• **DATA FOR THIS EXERCISE**:
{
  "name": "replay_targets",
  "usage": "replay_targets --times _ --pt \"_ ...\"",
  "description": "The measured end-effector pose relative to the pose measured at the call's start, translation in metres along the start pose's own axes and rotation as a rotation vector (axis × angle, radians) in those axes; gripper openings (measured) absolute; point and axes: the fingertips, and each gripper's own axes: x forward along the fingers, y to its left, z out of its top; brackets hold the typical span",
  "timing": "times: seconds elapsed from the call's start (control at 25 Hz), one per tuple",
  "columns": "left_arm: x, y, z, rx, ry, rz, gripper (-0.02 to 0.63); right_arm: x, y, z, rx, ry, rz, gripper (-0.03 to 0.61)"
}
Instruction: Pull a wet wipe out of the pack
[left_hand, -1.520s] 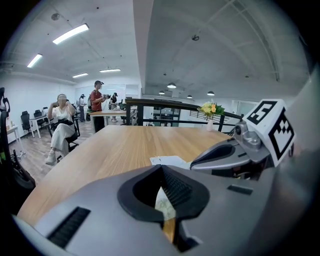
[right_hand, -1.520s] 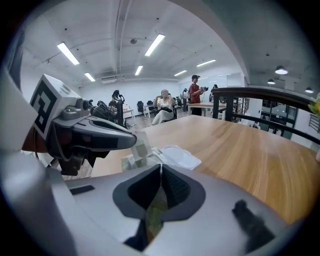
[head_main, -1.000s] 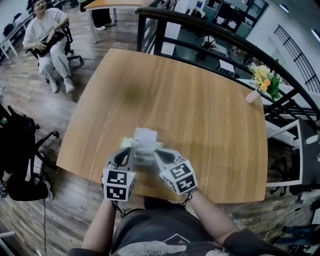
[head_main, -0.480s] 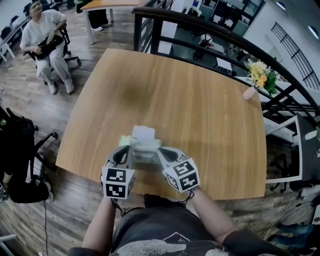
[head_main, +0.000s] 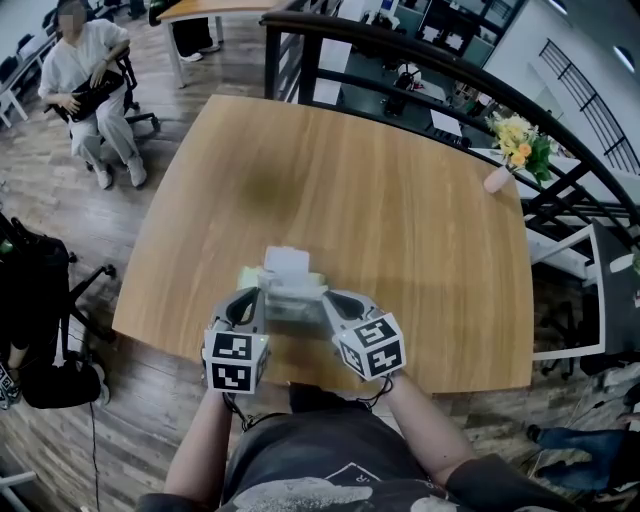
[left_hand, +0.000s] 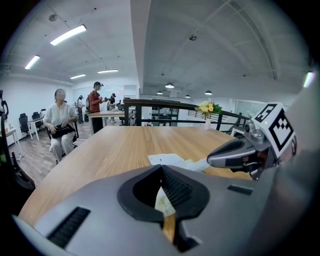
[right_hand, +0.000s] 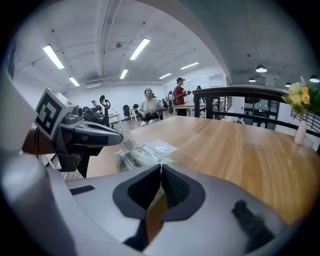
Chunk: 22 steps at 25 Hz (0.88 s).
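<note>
1. A wooden table (head_main: 400, 220) fills most of the head view, and both tools are held over its near edge.
2. A seated person (head_main: 92, 75) is seen at the upper left, on the wood floor and well apart from the table.
3. The left gripper (head_main: 253, 298) is held at the left side of the pack. Its jaws are pressed together, and a pale, printed sliver of the pack's wrapper is pinched between the pads.
4. The right gripper (head_main: 330, 298) is held at the right side of the pack. Its jaws are likewise closed, and a pale green edge of the wrapper is caught between the pads.
5. The wet wipe pack (head_main: 290, 298) is found close to the table's near edge, between the two gripper tips and gripped by both.
6. A vase of flowers (head_main: 515, 150) is set on another surface, beyond the table's far right corner.
7. The pack's white lid flap (head_main: 287, 262) is folded open toward the far side. Whether a wipe has been drawn from the opening cannot be made out.
</note>
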Motion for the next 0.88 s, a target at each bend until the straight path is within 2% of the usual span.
replay_targets --times 0.48,0.88 --pt "-0.006 -0.006 -0.005 0.017 0.005 -0.004 0.014 -0.024 -0.012 -0.011 0.027 -0.014 -0.069 0.028" --pt "-0.008 -0.005 -0.006 0.015 0.012 0.008 0.015 -0.041 -0.017 -0.004 0.044 -0.058 -0.101 0.028"
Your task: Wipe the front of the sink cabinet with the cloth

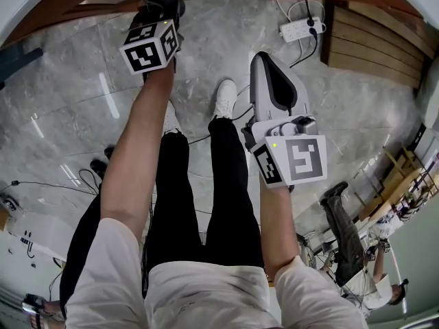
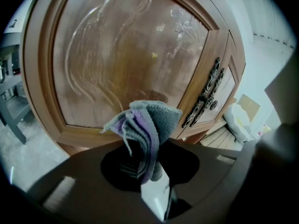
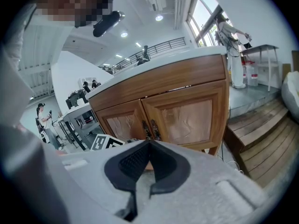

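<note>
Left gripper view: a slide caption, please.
Left claw shut on a grey cloth, close to the wooden cabinet door, beside its dark ornate handles.

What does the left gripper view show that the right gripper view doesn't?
Only the left gripper view: a grey-and-purple cloth pinched in the left gripper, held close to one carved door panel. Only the right gripper view: the right gripper shut on nothing, the whole cabinet under its white countertop, wooden steps beside it, and a person in the background. Both: the wooden cabinet doors and their dark ornate handles.
</note>
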A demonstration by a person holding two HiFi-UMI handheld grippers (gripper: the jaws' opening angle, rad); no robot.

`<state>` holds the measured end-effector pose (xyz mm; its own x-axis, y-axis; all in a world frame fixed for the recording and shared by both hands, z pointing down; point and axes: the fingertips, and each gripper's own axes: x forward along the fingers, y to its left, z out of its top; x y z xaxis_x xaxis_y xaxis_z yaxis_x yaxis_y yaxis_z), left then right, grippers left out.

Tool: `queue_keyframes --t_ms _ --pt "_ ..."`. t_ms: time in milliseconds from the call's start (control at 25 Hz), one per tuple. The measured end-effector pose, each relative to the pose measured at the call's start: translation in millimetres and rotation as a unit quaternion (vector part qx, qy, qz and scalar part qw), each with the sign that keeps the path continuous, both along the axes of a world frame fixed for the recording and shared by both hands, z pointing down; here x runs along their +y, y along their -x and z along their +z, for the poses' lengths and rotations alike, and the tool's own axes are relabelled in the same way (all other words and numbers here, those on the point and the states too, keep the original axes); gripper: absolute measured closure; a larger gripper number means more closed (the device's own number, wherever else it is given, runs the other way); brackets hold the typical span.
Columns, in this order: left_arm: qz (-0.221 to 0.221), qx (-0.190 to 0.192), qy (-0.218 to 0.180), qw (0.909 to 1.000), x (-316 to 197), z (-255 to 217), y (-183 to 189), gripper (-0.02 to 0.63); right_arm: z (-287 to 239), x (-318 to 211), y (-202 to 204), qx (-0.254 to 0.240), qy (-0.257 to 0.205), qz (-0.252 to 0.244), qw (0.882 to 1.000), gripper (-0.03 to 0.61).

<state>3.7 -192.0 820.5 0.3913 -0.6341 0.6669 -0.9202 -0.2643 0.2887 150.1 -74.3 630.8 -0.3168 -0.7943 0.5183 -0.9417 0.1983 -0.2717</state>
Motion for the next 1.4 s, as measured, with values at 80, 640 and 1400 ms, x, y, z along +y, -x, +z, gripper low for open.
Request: queue_keyframes --t_ms 80,640,1400 --pt "0.002 0.002 0.000 1.0000 -1 0 -4 0.517 0 -1 -2 0.001 0.000 -0.001 1.000 0.581" --pt "0.004 0.015 0.006 0.9999 0 2 -34 0.518 4 -2 -13 0.000 0.007 -0.006 1.000 0.581" --pt "0.054 0.016 0.009 0.9984 18 -1 -73 0.518 -3 -1 -20 -0.004 0.005 -0.003 1.000 0.581"
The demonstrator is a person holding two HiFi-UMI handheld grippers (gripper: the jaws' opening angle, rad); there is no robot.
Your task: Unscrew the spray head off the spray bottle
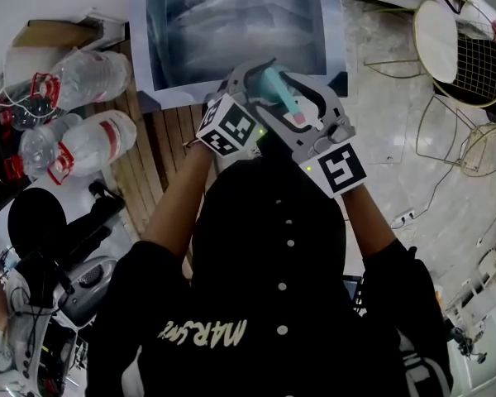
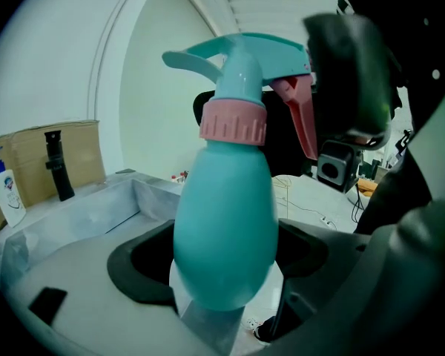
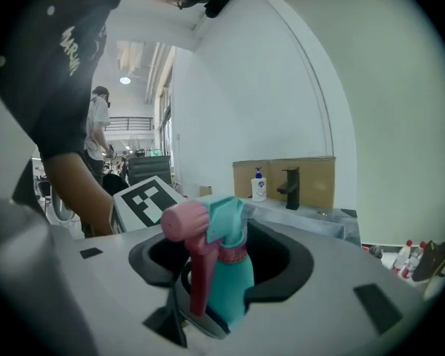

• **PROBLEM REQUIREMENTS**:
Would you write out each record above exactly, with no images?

• **WORKED SOLUTION**:
{
  "name": "replay_targets",
  "usage": "replay_targets --times _ --pt \"_ ...\"",
  "description": "The measured end-effector pose relative to the pose measured at the call's start, translation in metres along the start pose's own axes and rotation as a rotation vector (axis × angle, radians) in those axes; gripper openings (measured) absolute; point and axes: the fingertips, and each gripper's own axes: x forward along the fingers, y to its left, z out of its top; brackets hold the typical span",
  "timing": "times: seconds elapsed from the call's start (control at 25 Hz), one per tuple",
  "columns": "left_arm: x, y, z, rx, ry, rz, gripper (-0.02 to 0.63); right_arm: x, y, z, rx, ry, rz, gripper (-0.03 to 0.61)"
}
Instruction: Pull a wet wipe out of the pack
[left_hand, -1.520s] 
[right_hand, -1.520s] 
[head_main, -1.000s] 
[head_main, -0.480s] 
[head_main, +0.000s] 
[left_hand, +0.000s] 
[right_hand, +0.000s] 
Chunk: 22 steps at 25 Hz (0.88 s).
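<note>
1. A wooden table (head_main: 400, 220) fills most of the head view, and both tools are held over its near edge.
2. A seated person (head_main: 92, 75) is seen at the upper left, on the wood floor and well apart from the table.
3. The left gripper (head_main: 253, 298) is held at the left side of the pack. Its jaws are pressed together, and a pale, printed sliver of the pack's wrapper is pinched between the pads.
4. The right gripper (head_main: 330, 298) is held at the right side of the pack. Its jaws are likewise closed, and a pale green edge of the wrapper is caught between the pads.
5. The wet wipe pack (head_main: 290, 298) is found close to the table's near edge, between the two gripper tips and gripped by both.
6. A vase of flowers (head_main: 515, 150) is set on another surface, beyond the table's far right corner.
7. The pack's white lid flap (head_main: 287, 262) is folded open toward the far side. Whether a wipe has been drawn from the opening cannot be made out.
</note>
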Motion for the next 0.88 s, a target at each bend until the straight path is within 2% of the usual span.
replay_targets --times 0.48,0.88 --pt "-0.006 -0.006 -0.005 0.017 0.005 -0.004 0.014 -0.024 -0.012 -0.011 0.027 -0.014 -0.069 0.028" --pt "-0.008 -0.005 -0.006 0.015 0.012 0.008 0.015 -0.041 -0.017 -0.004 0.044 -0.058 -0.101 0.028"
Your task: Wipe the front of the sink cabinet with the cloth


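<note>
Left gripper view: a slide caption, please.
Left claw shut on a grey cloth, close to the wooden cabinet door, beside its dark ornate handles.

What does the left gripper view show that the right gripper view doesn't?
Only the left gripper view: a grey-and-purple cloth pinched in the left gripper, held close to one carved door panel. Only the right gripper view: the right gripper shut on nothing, the whole cabinet under its white countertop, wooden steps beside it, and a person in the background. Both: the wooden cabinet doors and their dark ornate handles.
</note>
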A demonstration by a person holding two HiFi-UMI handheld grippers (gripper: the jaws' opening angle, rad); no robot.

`<state>` holds the measured end-effector pose (xyz mm; its own x-axis, y-axis; all in a world frame fixed for the recording and shared by both hands, z pointing down; point and axes: the fingertips, and each gripper's own axes: x forward along the fingers, y to its left, z out of its top; x y z xaxis_x xaxis_y xaxis_z yaxis_x yaxis_y yaxis_z), left then right, grippers left out.

Tool: `queue_keyframes --t_ms _ --pt "_ ..."`. t_ms: time in milliseconds from the call's start (control at 25 Hz), one per tuple. The measured end-effector pose, each relative to the pose measured at the call's start: translation in millimetres and rotation as a unit quaternion (vector part qx, qy, qz and scalar part qw), each with the sign that keeps the path continuous, both along the axes of a world frame fixed for the recording and shared by both hands, z pointing down; here x runs along their +y, y along their -x and z along their +z, for the poses' lengths and rotations alike, and the tool's own axes are relabelled in the same way (all other words and numbers here, those on the point and the states too, keep the original axes); gripper: absolute measured closure; a larger gripper number means more closed (the device's own number, wherever else it is given, runs the other way); brackets hold the typical span.
Columns, in this order: left_arm: qz (-0.221 to 0.221), qx (-0.190 to 0.192), qy (-0.218 to 0.180), qw (0.909 to 1.000), x (-316 to 197), z (-255 to 217), y (-183 to 189), gripper (-0.02 to 0.63); right_arm: z (-287 to 239), x (-318 to 211), y (-202 to 204), qx (-0.254 to 0.240), qy (-0.257 to 0.205), qz (-0.252 to 0.244), qw (0.882 to 1.000), gripper (-0.03 to 0.61).

<state>3.7 -192.0 820.5 0.3913 -0.6341 0.6669 -0.9202 -0.2643 0.2887 150.1 -74.3 630.8 -0.3168 -0.7943 0.5183 -0.9417 0.1983 -0.2717</state>
Motion for the next 1.4 s, as measured, with values at 80, 640 and 1400 ms, x, y, z along +y, -x, +z, gripper low for open.
Request: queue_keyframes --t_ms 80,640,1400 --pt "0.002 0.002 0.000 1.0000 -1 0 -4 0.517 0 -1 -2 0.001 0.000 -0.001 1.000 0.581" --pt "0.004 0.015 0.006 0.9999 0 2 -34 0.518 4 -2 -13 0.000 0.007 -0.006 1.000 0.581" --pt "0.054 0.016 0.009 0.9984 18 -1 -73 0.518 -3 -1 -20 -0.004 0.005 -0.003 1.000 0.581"
The demonstrator is a person holding two HiFi-UMI handheld grippers (gripper: the jaws' opening angle, rad); there is no robot.
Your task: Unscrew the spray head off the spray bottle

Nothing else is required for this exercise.